Exercise description: When you restate the data, keep every word as it is and drop the images.
╭──
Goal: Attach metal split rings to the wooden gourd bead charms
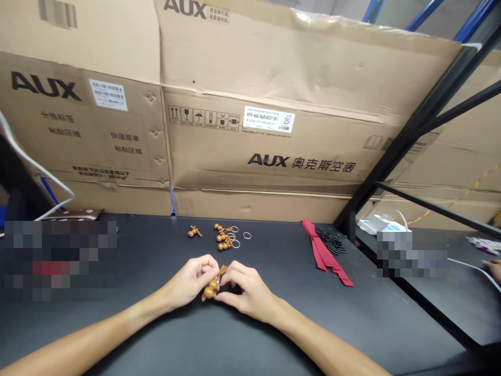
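Note:
My left hand [190,282] and my right hand [246,290] meet at the middle of the black table [274,334]. Between their fingertips they hold a small wooden gourd charm [210,289] with an orange cord. A metal key ring [217,282] is partly hidden by my fingers at its top. Farther ahead lies a cluster of similar gourd charms [223,237] tangled with rings. To its left rests a small wooden bead charm [194,232], and a loose metal ring [247,235] lies to its right.
Red ribbons [323,250] and a heap of small black pieces [332,241] lie on the table to the right. Large AUX cardboard boxes [274,156] stand along the far edge. A black metal frame [407,136] rises at right, beyond which another person's hand [493,270] rests on a separate surface.

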Demonstrator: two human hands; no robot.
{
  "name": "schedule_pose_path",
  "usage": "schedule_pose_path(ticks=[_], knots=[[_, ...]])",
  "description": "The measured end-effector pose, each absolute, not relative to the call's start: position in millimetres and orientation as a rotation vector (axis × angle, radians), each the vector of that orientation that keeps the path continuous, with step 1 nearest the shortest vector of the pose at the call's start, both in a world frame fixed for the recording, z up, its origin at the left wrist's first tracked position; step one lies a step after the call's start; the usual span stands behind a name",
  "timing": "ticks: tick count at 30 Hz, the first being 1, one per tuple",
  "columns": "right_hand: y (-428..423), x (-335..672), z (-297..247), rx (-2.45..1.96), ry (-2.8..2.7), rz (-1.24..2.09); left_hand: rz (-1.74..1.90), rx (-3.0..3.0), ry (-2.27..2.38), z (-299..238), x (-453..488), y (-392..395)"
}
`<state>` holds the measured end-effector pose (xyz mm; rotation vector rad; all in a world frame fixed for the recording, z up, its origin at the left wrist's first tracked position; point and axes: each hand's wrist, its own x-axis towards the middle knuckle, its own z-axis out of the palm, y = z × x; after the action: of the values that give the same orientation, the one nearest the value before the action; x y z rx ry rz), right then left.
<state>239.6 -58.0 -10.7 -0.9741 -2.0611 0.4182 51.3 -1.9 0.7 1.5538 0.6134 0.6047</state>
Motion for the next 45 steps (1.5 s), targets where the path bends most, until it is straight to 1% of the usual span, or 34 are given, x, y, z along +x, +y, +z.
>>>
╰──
Reply to the exercise:
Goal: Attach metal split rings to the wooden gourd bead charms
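Note:
My left hand [190,282] and my right hand [246,290] meet at the middle of the black table [274,334]. Between their fingertips they hold a small wooden gourd charm [210,289] with an orange cord. A metal key ring [217,282] is partly hidden by my fingers at its top. Farther ahead lies a cluster of similar gourd charms [223,237] tangled with rings. To its left rests a small wooden bead charm [194,232], and a loose metal ring [247,235] lies to its right.
Red ribbons [323,250] and a heap of small black pieces [332,241] lie on the table to the right. Large AUX cardboard boxes [274,156] stand along the far edge. A black metal frame [407,136] rises at right, beyond which another person's hand [493,270] rests on a separate surface.
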
Demonstrator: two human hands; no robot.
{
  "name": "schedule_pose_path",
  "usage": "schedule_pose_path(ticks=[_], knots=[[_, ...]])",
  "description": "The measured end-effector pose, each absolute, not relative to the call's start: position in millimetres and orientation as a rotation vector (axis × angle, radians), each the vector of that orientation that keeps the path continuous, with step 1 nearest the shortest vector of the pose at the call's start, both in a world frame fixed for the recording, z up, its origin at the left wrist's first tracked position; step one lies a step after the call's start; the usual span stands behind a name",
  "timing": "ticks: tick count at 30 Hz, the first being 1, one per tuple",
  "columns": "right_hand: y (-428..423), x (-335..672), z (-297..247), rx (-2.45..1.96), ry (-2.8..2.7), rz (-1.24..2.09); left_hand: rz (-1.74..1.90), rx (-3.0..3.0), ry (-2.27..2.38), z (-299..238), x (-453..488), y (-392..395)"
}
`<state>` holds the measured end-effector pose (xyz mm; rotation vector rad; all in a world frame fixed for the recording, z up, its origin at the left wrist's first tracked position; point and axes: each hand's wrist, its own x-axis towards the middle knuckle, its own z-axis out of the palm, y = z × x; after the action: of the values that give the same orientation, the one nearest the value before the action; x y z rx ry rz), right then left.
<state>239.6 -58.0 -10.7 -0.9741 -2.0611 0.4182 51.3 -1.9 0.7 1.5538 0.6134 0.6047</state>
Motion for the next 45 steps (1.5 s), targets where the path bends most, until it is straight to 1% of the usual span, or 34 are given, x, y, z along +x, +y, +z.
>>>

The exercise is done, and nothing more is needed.